J'avais surtout peur qu'au simple compte-rendu des faits soit superposé tout un discours sur l'école, et qu'on veuille nous inculquer quelques principes bien sentis.

J'ai vite été soulagé : bien sûr, des points de méthode ou de comportement du professeur incarné par Bégaudeau diffèrent de ce que je peux moi-même mettre en oeuvre, mais dans l'ensemble je me suis retrouvé dans le point de vue donné sur la vie d'un professeur en collège. On a vraiment l'impression d'un journal en images, sans pathos, sans commentaire, sans même de musique, le tout serti dans une forme qui laisse place au doute, à la suspension du jugement. Parfois certains personnages (notamment parmi les profs) frisent le ridicule, mais ils n'y tombent jamais tout à fait.
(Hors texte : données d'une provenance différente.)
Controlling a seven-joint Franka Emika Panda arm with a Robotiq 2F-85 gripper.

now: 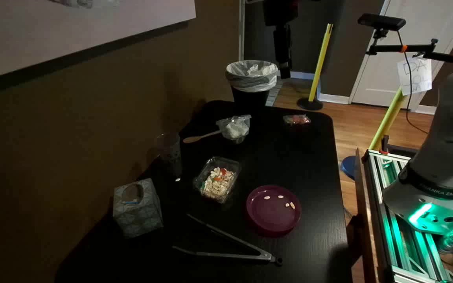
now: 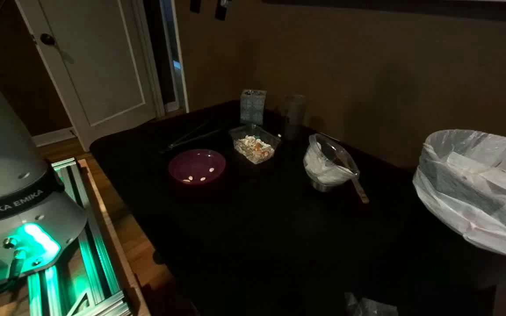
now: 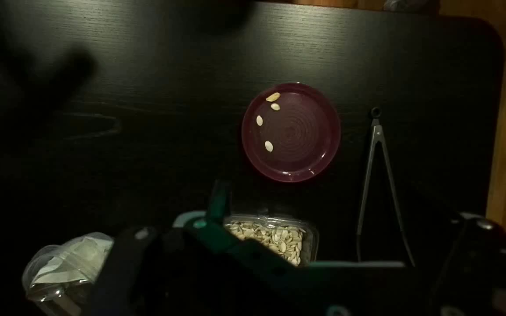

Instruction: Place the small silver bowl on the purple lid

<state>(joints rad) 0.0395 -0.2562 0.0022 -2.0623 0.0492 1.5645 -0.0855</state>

En sortant de la salle j'ai pensé à la fameuse blue note, en jazz, cette note si juste qui fait la fierté des improvisateurs quand ils mettent le doigt dessus... Je me suis dit que Cantet et Bégaudeau avaient peut-être trouvé leur blue note - et celle de pas mal d'enseignants ou d'élèves...

J'ai même trouvé le film assez courageux, parce qu'il nous présente un prof en porte-à-faux, responsable de quelque dérapages qui suscitent des remous. On le voit souffrir, encaisser, louvoyer dans un univers semé d'embûches, et sans avoir toujours le beau rôle. C'est ce pari-là qui fait la valeur du film à mon goût, cette prise de risque.

Mais j'y reviendrai...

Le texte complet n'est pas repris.